◆ Task:
Output the data below exactly, images excluded.

◆ Stored entries:
☆ ☆ ☆

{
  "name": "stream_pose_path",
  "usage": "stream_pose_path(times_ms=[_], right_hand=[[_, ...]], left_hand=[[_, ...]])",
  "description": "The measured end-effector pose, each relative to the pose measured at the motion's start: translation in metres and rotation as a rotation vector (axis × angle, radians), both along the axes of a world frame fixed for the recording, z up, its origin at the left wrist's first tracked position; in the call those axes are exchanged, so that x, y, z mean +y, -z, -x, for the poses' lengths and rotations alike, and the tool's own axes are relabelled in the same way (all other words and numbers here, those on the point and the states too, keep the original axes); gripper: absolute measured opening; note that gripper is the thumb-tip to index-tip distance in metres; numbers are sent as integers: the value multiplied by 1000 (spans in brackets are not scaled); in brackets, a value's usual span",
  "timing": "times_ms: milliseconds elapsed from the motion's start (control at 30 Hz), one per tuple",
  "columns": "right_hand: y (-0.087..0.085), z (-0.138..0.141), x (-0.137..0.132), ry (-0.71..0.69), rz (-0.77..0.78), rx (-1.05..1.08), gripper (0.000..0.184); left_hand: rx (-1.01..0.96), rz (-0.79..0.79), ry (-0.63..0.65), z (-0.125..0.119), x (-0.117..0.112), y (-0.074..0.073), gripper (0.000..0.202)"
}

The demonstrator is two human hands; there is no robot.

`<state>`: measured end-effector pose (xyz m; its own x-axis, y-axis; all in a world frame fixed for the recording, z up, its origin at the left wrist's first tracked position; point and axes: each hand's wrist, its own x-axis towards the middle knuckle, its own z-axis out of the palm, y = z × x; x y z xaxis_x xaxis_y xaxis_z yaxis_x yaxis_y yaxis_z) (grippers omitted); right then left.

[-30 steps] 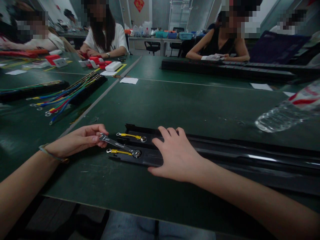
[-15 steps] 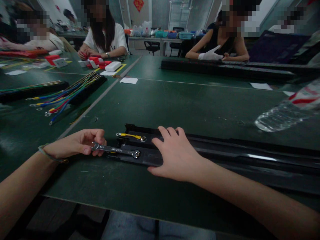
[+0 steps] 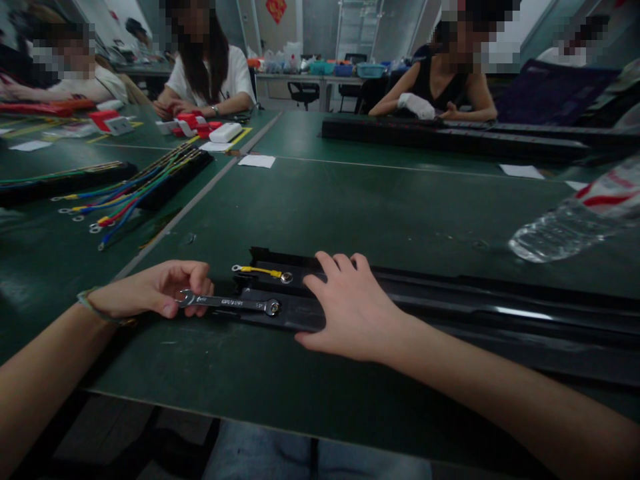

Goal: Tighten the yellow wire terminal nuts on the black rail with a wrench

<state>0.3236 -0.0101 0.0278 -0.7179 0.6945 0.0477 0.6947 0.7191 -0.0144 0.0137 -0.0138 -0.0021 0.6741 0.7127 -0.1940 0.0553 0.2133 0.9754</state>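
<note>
A long black housing [image 3: 450, 303] lies across the green table [image 3: 350, 213] in front of me. My right hand [image 3: 353, 310] lies flat on its left part with the fingers spread, pressing it down. My left hand [image 3: 150, 290] is closed on the open end of a small steel wrench [image 3: 227, 303]. The wrench's ring end sits on a nut at the housing's left end. A yellow-sleeved ring terminal [image 3: 263, 272] lies on the housing just behind the wrench.
A plastic water bottle [image 3: 570, 227] lies at the right. To the left, a bundle of coloured wires [image 3: 125, 193] runs from another black strip. White paper slips [image 3: 257, 161] and more black strips [image 3: 450, 137] lie farther back, where other people sit working.
My left hand has swung the wrench handle toward me and to the left, from slanted to nearly level. It now covers the nearer yellow terminal. My right hand has stayed put.
</note>
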Motion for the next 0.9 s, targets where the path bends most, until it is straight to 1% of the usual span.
stream_pose_path(times_ms=[200, 700, 900], right_hand=[[0, 0, 0, 5, -3, -16, 67], [0, 0, 0, 4, -2, -1, 66], [1, 0, 0, -3, -5, 28, 65]], left_hand=[[10, -5, 25, -1, 1, 1, 25], [14, 7, 39, 0, -2, 1, 27], [17, 14, 90, -2, -1, 0, 28]])
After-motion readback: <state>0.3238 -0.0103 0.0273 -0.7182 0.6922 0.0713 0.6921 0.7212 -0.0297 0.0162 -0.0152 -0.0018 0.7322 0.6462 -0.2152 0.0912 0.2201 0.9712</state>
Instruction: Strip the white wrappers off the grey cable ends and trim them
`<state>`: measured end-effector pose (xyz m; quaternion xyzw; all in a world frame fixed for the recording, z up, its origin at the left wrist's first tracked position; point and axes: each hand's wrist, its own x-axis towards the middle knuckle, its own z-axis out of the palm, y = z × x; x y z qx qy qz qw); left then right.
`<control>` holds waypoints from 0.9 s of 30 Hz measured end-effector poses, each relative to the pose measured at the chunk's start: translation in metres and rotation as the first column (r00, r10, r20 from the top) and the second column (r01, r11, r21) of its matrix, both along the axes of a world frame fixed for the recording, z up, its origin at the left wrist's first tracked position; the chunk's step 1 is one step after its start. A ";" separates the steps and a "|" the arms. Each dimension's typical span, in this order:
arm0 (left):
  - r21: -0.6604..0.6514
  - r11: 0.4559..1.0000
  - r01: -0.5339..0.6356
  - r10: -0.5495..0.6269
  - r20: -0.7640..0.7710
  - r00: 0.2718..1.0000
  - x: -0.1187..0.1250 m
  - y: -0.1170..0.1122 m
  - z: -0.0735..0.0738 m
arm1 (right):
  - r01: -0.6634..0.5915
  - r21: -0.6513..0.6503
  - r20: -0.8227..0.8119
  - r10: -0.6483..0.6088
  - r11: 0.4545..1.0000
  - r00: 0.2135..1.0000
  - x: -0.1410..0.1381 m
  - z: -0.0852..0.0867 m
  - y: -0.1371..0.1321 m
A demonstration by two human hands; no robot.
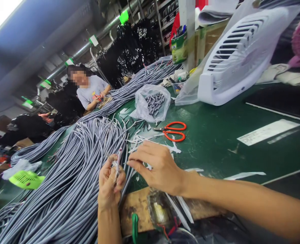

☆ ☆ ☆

◆ Answer section:
{
  "name": "stream_pose_path",
  "usage": "stream_pose_path(times_ms=[_], right_hand=[[_, ...]], left_hand=[[_, ...]])",
  "description": "The measured end-effector pose, each relative to the pose measured at the motion's start: translation in metres and rotation as a rotation vector (axis × angle, radians), both along the axes of a world frame fixed for the recording, z up, its origin at the left wrist's first tracked position; in the call those axes are exchanged, so that x, y, z mean +y, -z, -x, for the poses' lengths and rotations alike, and the tool's own axes are relabelled in the same way (all other words and numbers here, those on the point and the states too, keep the original axes); gripper: absolute measured opening; note that gripper is the thumb-tip to index-tip distance in metres; numbers are sent as integers: the value multiplied by 1000 (spans in brackets are not scaled); in brackets, a value's usual span",
  "timing": "times_ms: milliseconds elapsed from the motion's start (control at 30 Hz), one per tuple",
  "columns": "right_hand: y (-0.087..0.085), z (-0.138..0.141), x (-0.137..0.132), ry (-0.71..0.69), rz (-0.77..0.78), rx (-1.05..1.08), gripper (0.000..0.184); left_hand: rx (-1.01..0.96), rz (-0.79..0.79), ry (-0.63..0.65), z (-0.125..0.119), x (-0.117..0.112), y (-0.074..0.073), gripper (0.000..0.202)"
}

The demonstrator is two human hands; there is no robot.

`<state>`: measured end-effector pose (xyz m; its own x-axis, y-axis; all in a world frame fixed for the recording, z up, its origin at the left wrist's first tracked position; point and axes: each hand's wrist, its own x-axis towards the middle knuckle, its own z-axis out of the palm, y = z × x; x y z xaxis_x xaxis_y xaxis_z yaxis_x yaxis_y yaxis_z) (grippers omitted); right then left.

[-30 steps] 
[-15 steps] 
[+0 steps] 

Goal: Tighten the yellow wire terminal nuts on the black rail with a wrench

<state>0.3236 -0.0101 0.0278 -0.7179 0.6945 0.0477 0.6947 0.7191 -0.0144 0.0137 -0.0138 -0.0021 0.6741 0.7127 -0.1940 0.0553 0.2133 0.9754</state>
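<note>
A long black housing [image 3: 450, 303] lies across the green table [image 3: 350, 213] in front of me. My right hand [image 3: 353, 310] lies flat on its left part with the fingers spread, pressing it down. My left hand [image 3: 150, 290] is closed on the open end of a small steel wrench [image 3: 227, 303]. The wrench's ring end sits on a nut at the housing's left end. A yellow-sleeved ring terminal [image 3: 263, 272] lies on the housing just behind the wrench.
A plastic water bottle [image 3: 570, 227] lies at the right. To the left, a bundle of coloured wires [image 3: 125, 193] runs from another black strip. White paper slips [image 3: 257, 161] and more black strips [image 3: 450, 137] lie farther back, where other people sit working.
My left hand has swung the wrench handle toward me and to the left, from slanted to nearly level. It now covers the nearer yellow terminal. My right hand has stayed put.
</note>
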Motion for the next 0.9 s, targets where the path bends most, until it is straight to 1% of the usual span.
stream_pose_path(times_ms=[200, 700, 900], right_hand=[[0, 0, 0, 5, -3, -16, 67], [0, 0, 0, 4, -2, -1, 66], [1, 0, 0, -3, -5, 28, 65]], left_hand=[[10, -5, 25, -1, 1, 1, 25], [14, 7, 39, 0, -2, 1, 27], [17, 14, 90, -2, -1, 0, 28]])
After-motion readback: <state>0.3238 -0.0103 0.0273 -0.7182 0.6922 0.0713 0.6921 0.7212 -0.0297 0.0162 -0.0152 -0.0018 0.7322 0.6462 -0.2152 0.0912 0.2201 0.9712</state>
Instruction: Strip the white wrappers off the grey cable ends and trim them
`<state>`: measured end-effector pose (xyz m; quaternion xyzw; all in a world frame fixed for the recording, z up, its origin at the left wrist's first tracked position; point and axes: each hand's wrist, its own x-axis towards the middle knuckle, its own z-axis out of the palm, y = z × x; x y z qx qy qz qw); left then right.
`<control>` holds waypoints from 0.9 s of 30 Hz measured end-effector poses, each relative to the pose measured at the chunk's start: translation in metres and rotation as the first column (r00, r10, r20 from the top) and the second column (r01, r11, r21) of its matrix, both along the axes of a world frame fixed for the recording, z up, its origin at the left wrist's first tracked position; the chunk's step 1 is one step after its start. A ";" separates the steps and a "|" the arms. Each dimension's typical span, in this order:
arm0 (left):
  - r21: -0.6604..0.6514
  - r11: 0.4559..1.0000
  - r01: -0.5339..0.6356
  - r10: -0.5495..0.6269
  - r20: -0.7640..0.7710
  - r00: 0.2718..1.0000
  - x: -0.1187..0.1250 m
  - y: -0.1170..0.1122 m
  - z: -0.0735..0.0738 m
arm1 (right):
  - r01: -0.6634..0.5915
  - r21: -0.6513..0.6503
  - r20: -0.8227..0.8119
  - r10: -0.6483..0.6088
  - r11: 0.4545..1.0000
  - r00: 0.2135..1.0000
  - x: -0.1410..0.1381 m
  - z: -0.0852..0.0867 m
  - y: -0.1371..0.1321 m
A demonstration by two human hands; no robot.

No further output is needed for this exercise.